------ DATA BELOW

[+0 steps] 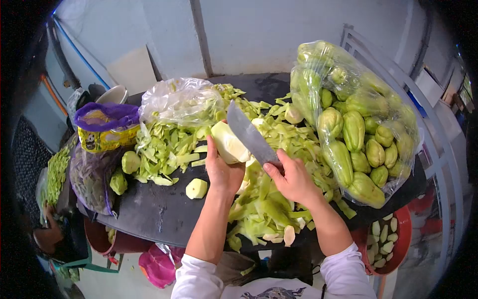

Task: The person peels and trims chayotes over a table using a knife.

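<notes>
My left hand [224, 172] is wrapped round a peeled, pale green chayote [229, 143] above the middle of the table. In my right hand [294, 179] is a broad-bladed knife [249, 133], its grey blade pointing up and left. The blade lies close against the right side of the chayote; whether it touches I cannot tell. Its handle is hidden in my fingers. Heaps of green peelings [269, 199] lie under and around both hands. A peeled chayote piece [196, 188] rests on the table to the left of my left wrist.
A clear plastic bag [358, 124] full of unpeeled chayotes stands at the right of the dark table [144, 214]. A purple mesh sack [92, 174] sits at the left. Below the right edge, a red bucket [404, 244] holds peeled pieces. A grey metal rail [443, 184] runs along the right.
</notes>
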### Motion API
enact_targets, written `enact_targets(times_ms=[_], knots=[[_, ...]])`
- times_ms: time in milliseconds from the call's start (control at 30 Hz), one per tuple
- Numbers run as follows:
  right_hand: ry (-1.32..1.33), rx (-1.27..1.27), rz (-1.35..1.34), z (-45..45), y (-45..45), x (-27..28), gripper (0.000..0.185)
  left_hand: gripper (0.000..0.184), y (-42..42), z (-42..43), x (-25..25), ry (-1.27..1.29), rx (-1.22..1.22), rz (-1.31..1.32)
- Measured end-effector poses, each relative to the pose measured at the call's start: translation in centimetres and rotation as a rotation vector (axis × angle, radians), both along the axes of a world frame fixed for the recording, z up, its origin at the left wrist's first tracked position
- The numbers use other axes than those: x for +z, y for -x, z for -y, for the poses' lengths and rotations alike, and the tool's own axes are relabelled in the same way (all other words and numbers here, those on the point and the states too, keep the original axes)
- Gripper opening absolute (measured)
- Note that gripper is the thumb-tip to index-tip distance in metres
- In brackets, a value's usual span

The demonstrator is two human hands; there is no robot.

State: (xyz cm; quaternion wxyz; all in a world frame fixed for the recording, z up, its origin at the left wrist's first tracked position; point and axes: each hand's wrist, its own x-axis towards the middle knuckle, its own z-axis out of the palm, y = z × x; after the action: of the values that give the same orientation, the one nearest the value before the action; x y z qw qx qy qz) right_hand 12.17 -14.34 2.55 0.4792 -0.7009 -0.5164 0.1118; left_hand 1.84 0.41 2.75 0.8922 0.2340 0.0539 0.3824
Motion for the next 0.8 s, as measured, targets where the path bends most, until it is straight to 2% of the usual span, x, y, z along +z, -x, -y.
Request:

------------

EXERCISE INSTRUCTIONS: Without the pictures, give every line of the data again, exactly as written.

OUTPUT:
[+0 steps] 

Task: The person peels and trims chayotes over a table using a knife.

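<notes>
My left hand [224, 172] is wrapped round a peeled, pale green chayote [229, 143] above the middle of the table. In my right hand [294, 179] is a broad-bladed knife [249, 133], its grey blade pointing up and left. The blade lies close against the right side of the chayote; whether it touches I cannot tell. Its handle is hidden in my fingers. Heaps of green peelings [269, 199] lie under and around both hands. A peeled chayote piece [196, 188] rests on the table to the left of my left wrist.
A clear plastic bag [358, 124] full of unpeeled chayotes stands at the right of the dark table [144, 214]. A purple mesh sack [92, 174] sits at the left. Below the right edge, a red bucket [404, 244] holds peeled pieces. A grey metal rail [443, 184] runs along the right.
</notes>
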### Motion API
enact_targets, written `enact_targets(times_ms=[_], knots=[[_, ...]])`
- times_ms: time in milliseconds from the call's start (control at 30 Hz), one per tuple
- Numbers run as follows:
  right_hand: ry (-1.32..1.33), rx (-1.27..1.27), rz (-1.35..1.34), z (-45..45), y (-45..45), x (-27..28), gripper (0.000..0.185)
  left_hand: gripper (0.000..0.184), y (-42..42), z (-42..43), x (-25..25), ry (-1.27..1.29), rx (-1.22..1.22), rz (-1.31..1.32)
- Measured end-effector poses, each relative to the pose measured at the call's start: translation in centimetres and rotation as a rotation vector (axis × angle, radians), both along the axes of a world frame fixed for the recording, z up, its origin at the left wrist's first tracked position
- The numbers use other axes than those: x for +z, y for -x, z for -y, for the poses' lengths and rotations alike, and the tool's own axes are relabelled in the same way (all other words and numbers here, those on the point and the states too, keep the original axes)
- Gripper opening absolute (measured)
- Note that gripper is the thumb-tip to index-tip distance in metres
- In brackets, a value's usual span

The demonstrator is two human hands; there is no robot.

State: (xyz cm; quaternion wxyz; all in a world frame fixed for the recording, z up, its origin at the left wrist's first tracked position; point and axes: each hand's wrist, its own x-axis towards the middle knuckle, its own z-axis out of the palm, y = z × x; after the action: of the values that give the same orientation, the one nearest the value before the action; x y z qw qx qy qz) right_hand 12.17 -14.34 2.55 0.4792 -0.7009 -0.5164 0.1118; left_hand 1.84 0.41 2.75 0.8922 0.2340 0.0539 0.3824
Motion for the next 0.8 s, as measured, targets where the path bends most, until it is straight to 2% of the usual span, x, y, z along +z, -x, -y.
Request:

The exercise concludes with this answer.